Below is the unedited version of my column for this week. You can read the final version at the Daily News website, but since I have been editing my columns myself on the Daily News media webeditor since March, you won't see much of a difference between the two. As for the title, it is again a movie reference. It seems a sequel has just been released, butt given the IMDB rating, it seems like a total flop. Pity...
I was going to say that the last paragraph means that the Central Bank will soon cut the policy rate:)- I am going through my forecasting performance for an end-year evaluation, and my worst performance has again been in guessing Central Bank policy:)...

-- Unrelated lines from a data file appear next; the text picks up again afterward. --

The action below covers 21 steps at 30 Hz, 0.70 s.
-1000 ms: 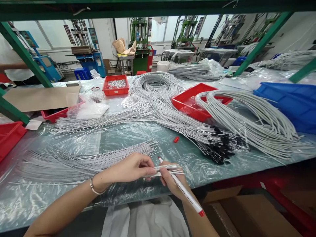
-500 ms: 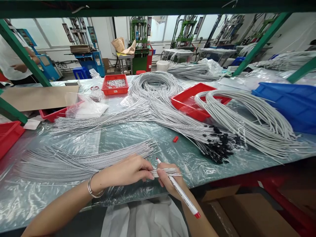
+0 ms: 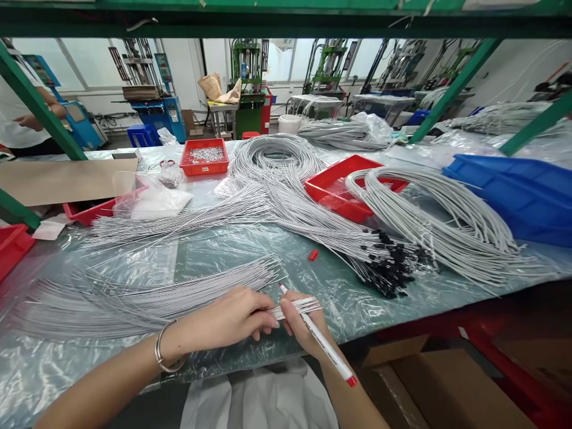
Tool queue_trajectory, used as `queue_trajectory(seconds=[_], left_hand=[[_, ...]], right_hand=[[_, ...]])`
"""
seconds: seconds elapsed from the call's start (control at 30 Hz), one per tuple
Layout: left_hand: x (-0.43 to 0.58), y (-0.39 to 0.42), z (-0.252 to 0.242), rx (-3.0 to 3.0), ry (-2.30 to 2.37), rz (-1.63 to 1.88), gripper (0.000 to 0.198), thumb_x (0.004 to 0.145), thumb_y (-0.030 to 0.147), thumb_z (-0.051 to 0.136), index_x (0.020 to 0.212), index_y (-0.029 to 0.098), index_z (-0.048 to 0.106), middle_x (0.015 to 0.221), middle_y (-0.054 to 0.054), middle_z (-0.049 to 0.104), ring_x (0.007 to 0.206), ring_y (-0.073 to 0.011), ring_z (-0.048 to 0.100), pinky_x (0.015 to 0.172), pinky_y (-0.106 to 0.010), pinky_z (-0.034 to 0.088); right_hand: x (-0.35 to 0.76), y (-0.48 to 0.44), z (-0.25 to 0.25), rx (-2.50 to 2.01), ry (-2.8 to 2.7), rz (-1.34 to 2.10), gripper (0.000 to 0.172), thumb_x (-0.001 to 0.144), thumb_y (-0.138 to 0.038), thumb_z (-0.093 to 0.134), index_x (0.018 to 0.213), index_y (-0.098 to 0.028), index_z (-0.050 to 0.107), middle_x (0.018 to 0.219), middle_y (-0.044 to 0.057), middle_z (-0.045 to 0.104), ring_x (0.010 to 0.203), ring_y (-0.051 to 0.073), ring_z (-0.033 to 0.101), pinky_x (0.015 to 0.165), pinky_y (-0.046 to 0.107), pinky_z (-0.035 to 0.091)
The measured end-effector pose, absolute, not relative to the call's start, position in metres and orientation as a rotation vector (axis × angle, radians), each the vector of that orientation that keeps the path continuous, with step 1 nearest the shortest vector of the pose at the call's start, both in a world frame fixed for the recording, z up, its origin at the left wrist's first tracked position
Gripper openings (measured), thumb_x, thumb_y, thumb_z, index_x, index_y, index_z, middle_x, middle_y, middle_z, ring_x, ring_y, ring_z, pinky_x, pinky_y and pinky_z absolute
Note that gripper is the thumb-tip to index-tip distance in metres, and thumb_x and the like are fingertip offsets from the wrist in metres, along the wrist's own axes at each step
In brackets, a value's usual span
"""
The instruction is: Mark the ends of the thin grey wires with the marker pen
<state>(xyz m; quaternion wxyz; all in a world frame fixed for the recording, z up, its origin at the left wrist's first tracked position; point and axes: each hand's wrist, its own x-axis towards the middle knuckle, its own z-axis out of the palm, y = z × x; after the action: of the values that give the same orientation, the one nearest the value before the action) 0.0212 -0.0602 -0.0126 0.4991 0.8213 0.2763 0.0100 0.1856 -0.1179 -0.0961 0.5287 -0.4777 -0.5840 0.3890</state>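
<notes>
My left hand (image 3: pixel 230 319) is closed around a small bundle of thin light-grey cables (image 3: pixel 305 305), whose ends stick out to the right. My right hand (image 3: pixel 306 333) grips a white marker pen (image 3: pixel 328 351) with a red end. Its uncapped tip points up and away from me, and the cable ends pass behind the thumb of the same hand. Left of my hands, a spread of loose cables (image 3: pixel 179 295) lies on the plastic-covered table (image 3: pixel 214 241). A red pen cap (image 3: pixel 313 255) rests beyond my right hand.
Behind lie a cable coil (image 3: pixel 277 152), cables with black connectors (image 3: pixel 386 268) and a looped grey bundle (image 3: pixel 465 220). Red trays (image 3: pixel 204 168) and a blue bin (image 3: pixel 513 196) stand around them. Green shelf posts (image 3: pixel 456 89) frame the table. A person (image 3: pixel 27 113) stands far left.
The view has shifted slightly, so the scene sits a little further left and lower. Both hands keep their hold on the cables and marker pen, with the cable ends tilted slightly more upward.
</notes>
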Motion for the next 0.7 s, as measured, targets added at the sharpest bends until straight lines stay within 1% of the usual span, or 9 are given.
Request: queue_trajectory(seconds=[0.07,0.1,0.13,0.2,0.27,0.33,0.43,0.57,0.7], left_hand=[[0.021,-0.059,-0.013,2.000,0.676,0.044,0.032,0.094,0.036,0.041,0.078,0.015,0.060,0.066,-0.002,0.063,0.063,-0.0131,0.063,0.057,-0.019,0.045],[0.021,-0.058,-0.012,1.999,0.679,0.054,0.034,0.094,0.038,0.041,0.078,0.015,0.060,0.066,-0.002,0.063,0.063,-0.0132,0.064,0.057,-0.019,0.045],[0.020,-0.057,-0.011,1.993,0.683,0.066,0.035,0.094,0.039,0.041,0.078,0.015,0.061,0.065,-0.002,0.063,0.062,-0.0132,0.064,0.057,-0.019,0.045],[0.019,-0.053,-0.008,1.972,0.695,0.089,0.035,0.094,0.039,0.043,0.076,0.015,0.060,0.066,-0.002,0.064,0.063,-0.0135,0.064,0.058,-0.019,0.045],[0.017,-0.049,-0.005,1.936,0.710,0.105,0.036,0.093,0.040,0.045,0.074,0.014,0.060,0.069,-0.003,0.065,0.065,-0.0143,0.065,0.059,-0.020,0.046],[0.016,-0.045,-0.003,1.900,0.716,0.106,0.036,0.091,0.041,0.047,0.073,0.014,0.060,0.071,-0.003,0.066,0.067,-0.0150,0.066,0.059,-0.020,0.046],[0.016,-0.044,-0.001,1.886,0.720,0.099,0.036,0.091,0.042,0.048,0.072,0.013,0.061,0.070,-0.002,0.064,0.067,-0.0151,0.066,0.058,-0.020,0.045],[0.018,-0.042,-0.002,1.845,0.724,0.096,0.038,0.089,0.044,0.050,0.073,0.012,0.062,0.069,-0.002,0.063,0.068,-0.0153,0.065,0.058,-0.020,0.046],[0.021,-0.040,-0.005,1.765,0.727,0.124,0.039,0.087,0.047,0.052,0.073,0.012,0.062,0.066,-0.002,0.062,0.065,-0.0146,0.064,0.058,-0.020,0.048]], right_hand=[[0.185,-0.118,-0.097,-1.137,-1.379,0.860,0.042,0.088,-0.047,0.048,0.055,-0.020,0.047,0.039,-0.004,0.046,0.034,0.010,0.040,0.038,0.023,0.032],[0.185,-0.119,-0.096,-1.128,-1.347,0.789,0.039,0.087,-0.047,0.050,0.059,-0.020,0.051,0.041,-0.004,0.049,0.036,0.011,0.044,0.041,0.024,0.036],[0.186,-0.121,-0.096,-1.122,-1.288,0.694,0.034,0.087,-0.046,0.050,0.066,-0.020,0.057,0.043,-0.003,0.053,0.039,0.012,0.048,0.048,0.026,0.042],[0.189,-0.124,-0.095,-1.133,-1.142,0.480,0.027,0.090,-0.040,0.047,0.087,-0.019,0.064,0.050,-0.002,0.060,0.048,0.015,0.056,0.068,0.033,0.049],[0.192,-0.128,-0.094,-1.180,-1.088,0.318,0.028,0.093,-0.032,0.043,0.110,-0.019,0.062,0.056,-0.001,0.065,0.058,0.018,0.060,0.081,0.041,0.047],[0.195,-0.129,-0.094,-1.209,-1.211,0.251,0.035,0.093,-0.025,0.041,0.125,-0.018,0.055,0.061,0.002,0.067,0.066,0.020,0.060,0.079,0.041,0.047],[0.196,-0.127,-0.096,-1.197,-1.417,0.188,0.045,0.093,-0.017,0.040,0.137,-0.020,0.044,0.065,0.002,0.069,0.072,0.021,0.059,0.070,0.036,0.048],[0.191,-0.122,-0.096,-1.183,-1.494,-0.004,0.053,0.090,-0.009,0.041,0.142,-0.022,0.037,0.067,0.002,0.067,0.067,0.019,0.055,0.065,0.035,0.048],[0.183,-0.120,-0.096,-1.208,-1.532,-0.144,0.057,0.089,-0.008,0.044,0.143,-0.022,0.034,0.067,0.003,0.065,0.066,0.020,0.054,0.064,0.036,0.048]])
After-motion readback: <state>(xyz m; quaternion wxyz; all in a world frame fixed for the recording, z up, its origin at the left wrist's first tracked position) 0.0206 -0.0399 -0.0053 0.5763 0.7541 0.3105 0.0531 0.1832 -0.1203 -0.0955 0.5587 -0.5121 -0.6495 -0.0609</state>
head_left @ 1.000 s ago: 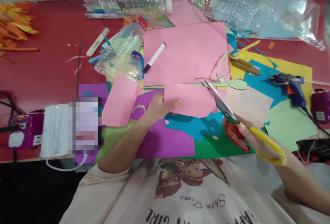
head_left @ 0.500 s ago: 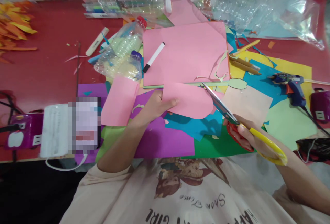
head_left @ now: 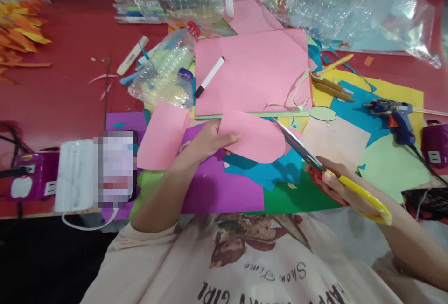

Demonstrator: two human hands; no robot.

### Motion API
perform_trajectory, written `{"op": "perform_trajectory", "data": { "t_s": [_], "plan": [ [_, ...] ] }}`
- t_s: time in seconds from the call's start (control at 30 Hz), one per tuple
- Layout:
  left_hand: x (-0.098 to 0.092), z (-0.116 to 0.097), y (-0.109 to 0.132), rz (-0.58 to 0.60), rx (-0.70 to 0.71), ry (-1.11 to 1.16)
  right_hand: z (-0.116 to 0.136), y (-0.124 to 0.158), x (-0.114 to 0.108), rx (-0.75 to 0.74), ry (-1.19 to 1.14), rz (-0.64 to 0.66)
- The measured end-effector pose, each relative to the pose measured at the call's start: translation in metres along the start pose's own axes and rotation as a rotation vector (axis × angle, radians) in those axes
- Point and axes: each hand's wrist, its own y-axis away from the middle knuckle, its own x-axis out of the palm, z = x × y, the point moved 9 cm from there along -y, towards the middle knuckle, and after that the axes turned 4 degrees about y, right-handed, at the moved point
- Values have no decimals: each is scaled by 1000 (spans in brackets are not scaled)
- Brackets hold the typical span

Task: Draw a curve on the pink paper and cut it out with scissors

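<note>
My left hand (head_left: 206,143) pinches the left edge of a small pink paper piece (head_left: 257,138) with a rounded right end, held just above the table. My right hand (head_left: 345,189) grips scissors (head_left: 315,157) with yellow and red handles. Their blades point up and left and meet the right side of the pink piece. Beneath lie overlapping sheets of purple (head_left: 224,192), teal (head_left: 269,171) and green paper (head_left: 297,196).
A big pink sheet (head_left: 252,73) carries a black-capped marker (head_left: 209,77). Plastic bottles (head_left: 164,73) lie at the back and left. A blue glue gun (head_left: 395,115) sits at the right, another pink piece (head_left: 163,138) at the left, orange paper strips (head_left: 19,38) far left.
The pink piece has turned in my left hand and its right end now looks rounder. The scissors have shifted slightly down and left along its edge.
</note>
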Motion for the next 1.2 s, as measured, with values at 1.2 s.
{"op": "perform_trajectory", "data": {
  "t_s": [1.2],
  "plan": [
    [7, 5, 7, 137, -153, 92, 1, 5, 7, 40, -18, 167]
  ]
}}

But I would no have expected to be disproved so quickly: I just learned that in a presentation on Saturday at the Turkish Economic Association, Deputy Governor Erdem Basci, who was mentioned in last week's Turkish economy WikiLeaks cable as the strongest candidate for the governorship when current governor Yilmaz's term expires in April, is stating the Bank is seriously considering cutting the policy rate and it will be on the agenda during this week's MPC meeting.

I was already planning an extensive addendum on some of the issues I could not cover,such as the low real interest rate and the rapid money growth, as well as how the Central Bank justifies cutting the policy rate, but now it is a must. I will have it posted @ the blog later today.

As for the column, I stick to all I have said, which justify why it would be unwise to cut the policy rate. Except for the last word: Substitute "credible" with "wise" and there you have it!

As for me, this incident reminds me once again the important difference between "should" and "will" in financial markets. I can explain as much as I want what the Central Bank should be doing, but at the end, what most care about is what they will do. I was told about this by my mentors when I first started out as a market economist, and used to stick to it 100%, but it seems I am just out of practice:):):) Also, I learned that it pays to look at CBT presentations, even when on a weekend:) I am in their mail list, and so was notified when they put the presentation on their web page, but it was the weekend, and I was kind of lazy:):):)

Anyway, on to the column:

Did the cold front sweeping through Turkey hit third quarter Gross Domestic Product, or GDP, numbers first?

According to data released by the Turkish Statistical Institute Friday, GDP grew 5.5 percent year-on-year, or YoY, in the third quarter, versus expectations of 6.5 percent. But the economy still managed to grow 1.1 percent, seasonally and working-day adjusted, from the last quarter, so I think this is still quite a good reading. It seems that the cold front has actually passed tangent to the economy, to quote the Prime Minister.

Moreover, Wednesday’s strong October release brought industrial production to its pre-crisis levels. In addition, capacity utilization, usually a good harbinger of industrial production, has continued to creep up in November. Other proxies for growth, such as purchasing managers, consumer and real sector confidence indices as well as credit growth are also pointing to robust growth in the fourth quarter. My simple econometric model churns out 5 percent YoY for the last quarter, bringing the 2010 growth rate to just below 8 percent.
This would be an impressive figure, but the composition of growth is worrying. Domestic demand contributed 10.5 percent to growth in the third quarter, while foreign demand, because of imports growing much faster than exports, stole away 4.6 percent from it, with stock-depletion cropping a further 0.4 percent.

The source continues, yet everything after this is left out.